Given records:

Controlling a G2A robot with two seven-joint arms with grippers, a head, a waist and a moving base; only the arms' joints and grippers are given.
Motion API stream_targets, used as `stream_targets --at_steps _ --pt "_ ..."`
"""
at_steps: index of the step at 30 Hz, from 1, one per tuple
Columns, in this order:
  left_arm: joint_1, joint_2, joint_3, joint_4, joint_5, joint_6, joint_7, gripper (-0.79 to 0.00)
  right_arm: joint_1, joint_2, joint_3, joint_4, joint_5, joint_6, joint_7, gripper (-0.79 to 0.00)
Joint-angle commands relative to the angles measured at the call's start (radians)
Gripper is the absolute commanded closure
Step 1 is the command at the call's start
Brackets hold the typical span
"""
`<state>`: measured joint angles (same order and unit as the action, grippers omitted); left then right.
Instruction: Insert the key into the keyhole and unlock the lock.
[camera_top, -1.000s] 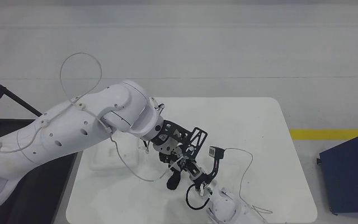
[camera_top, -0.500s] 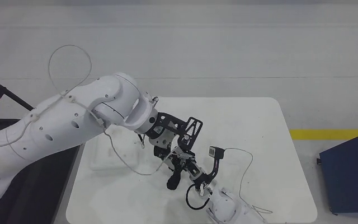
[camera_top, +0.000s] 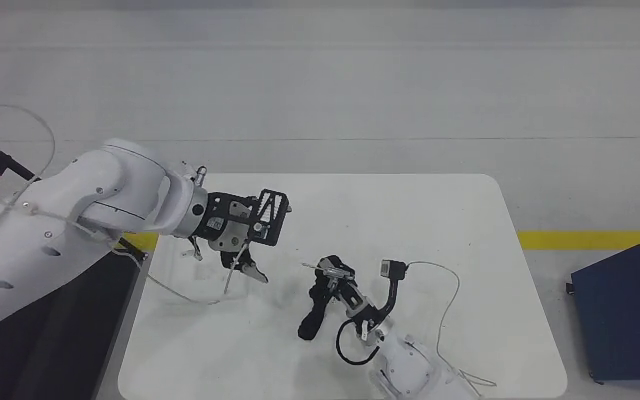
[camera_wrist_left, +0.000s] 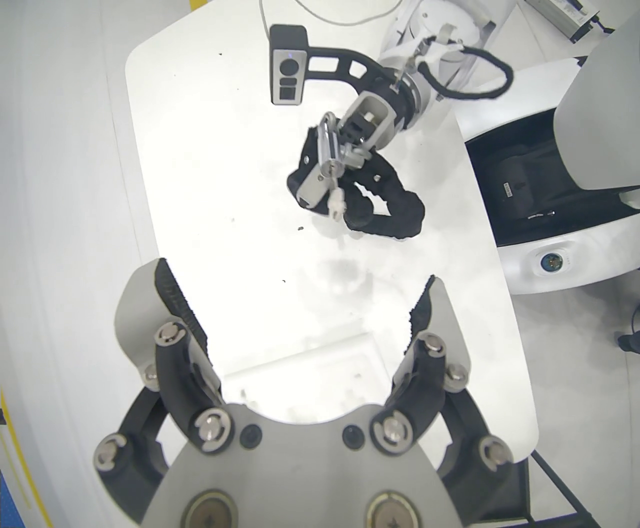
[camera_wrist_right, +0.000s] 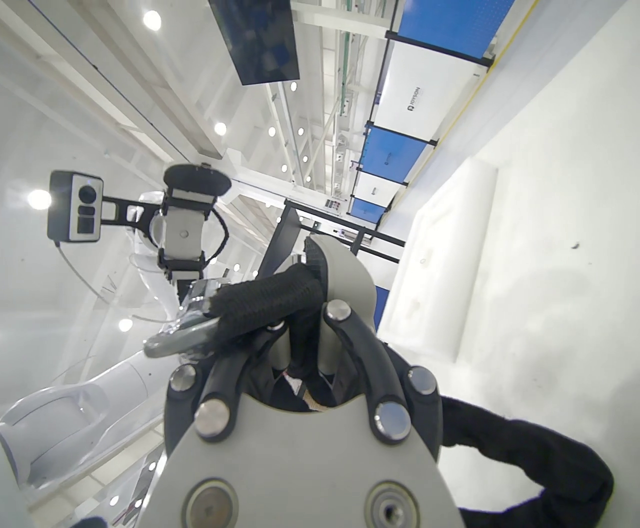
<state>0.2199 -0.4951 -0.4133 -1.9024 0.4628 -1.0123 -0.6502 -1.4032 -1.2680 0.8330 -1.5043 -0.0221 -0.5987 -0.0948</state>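
A silver padlock (camera_wrist_left: 321, 162) is held above the table with my right gripper (camera_wrist_left: 350, 137) shut on it; its round keyhole end faces the left wrist camera. A small pale piece (camera_wrist_left: 336, 202) sticks out beside that end; whether it is the key I cannot tell. From above, the padlock (camera_top: 328, 270) sits near the table's middle in the right gripper (camera_top: 330, 283). In the right wrist view the right gripper (camera_wrist_right: 295, 285) clamps the padlock (camera_wrist_right: 182, 337). My left gripper (camera_wrist_left: 295, 300) is open and holds nothing. It hangs over the table's left part (camera_top: 243, 270), well apart from the lock.
A shallow white tray (camera_top: 180, 285) lies at the table's left side, under the left gripper (camera_wrist_left: 310, 365). A black fabric-covered cable loop (camera_wrist_left: 395, 215) hangs from the right arm onto the white table (camera_top: 450, 230). The table's right half is bare.
My left gripper was at the padlock a second ago; it has pulled away to the left and stands open. The right gripper still holds the padlock, almost in the same place.
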Motion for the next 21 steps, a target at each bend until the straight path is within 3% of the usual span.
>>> stream_targets --at_steps 1,8,16,19,21 --pt "0.041 0.025 -0.022 -0.025 0.033 0.0 0.043 -0.785 -0.017 0.009 0.027 -0.029 0.033 0.065 0.064 0.0" --pt "0.136 0.068 -0.084 -0.078 0.134 0.046 0.169 -0.785 -0.038 0.034 0.113 -0.166 0.112 0.215 0.257 0.0" --pt "0.212 0.078 -0.124 -0.077 0.255 0.142 0.275 -0.773 -0.013 0.031 0.123 -0.203 0.137 0.273 0.29 0.0" --pt "0.239 0.076 -0.13 -0.083 0.292 0.156 0.312 -0.379 -0.013 0.031 0.123 -0.203 0.137 0.273 0.29 0.0" --pt "0.253 0.074 -0.133 -0.086 0.313 0.163 0.327 -0.363 -0.013 0.031 0.123 -0.203 0.137 0.273 0.29 0.0"
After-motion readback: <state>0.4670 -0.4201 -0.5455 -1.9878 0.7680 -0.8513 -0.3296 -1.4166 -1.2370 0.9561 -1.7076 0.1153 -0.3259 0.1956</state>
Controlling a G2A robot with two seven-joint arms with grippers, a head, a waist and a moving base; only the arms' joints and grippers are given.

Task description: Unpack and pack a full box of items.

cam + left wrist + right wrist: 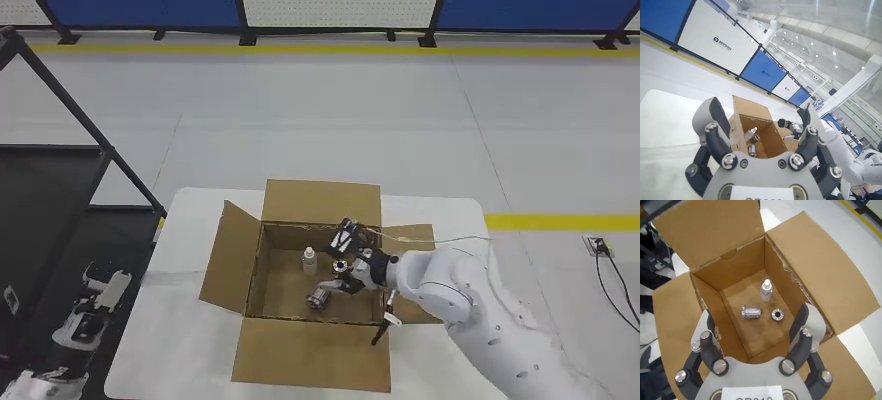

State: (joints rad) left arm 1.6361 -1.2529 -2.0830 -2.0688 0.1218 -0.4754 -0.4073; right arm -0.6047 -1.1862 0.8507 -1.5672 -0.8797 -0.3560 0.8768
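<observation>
An open cardboard box (310, 352) stands on the white table (190, 225), all flaps folded out. On its floor a small clear spray bottle (766, 292) stands upright. Beside it a ribbed metal cylinder (751, 312) lies on its side, and a short round metal collet (777, 314) stands on end. My right gripper (755, 308) hangs open above the box's right half, well clear of the items, and holds nothing. My left gripper (761, 105) is open and empty, low beside the table's left side, facing the box (753, 111).
A dark frame and stand (60, 200) are to the left of the table. The table's bare surface lies around the box on every side. Blue and white panels (330, 12) fence the floor at the far end.
</observation>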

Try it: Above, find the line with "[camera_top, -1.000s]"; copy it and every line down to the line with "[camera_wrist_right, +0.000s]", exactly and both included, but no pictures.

Result for this exercise:
[camera_top, -1.000s] 
[camera_top, -0.500s] 
[camera_top, +0.000s] 
[camera_wrist_left, +0.000s] 
[camera_wrist_right, +0.000s] 

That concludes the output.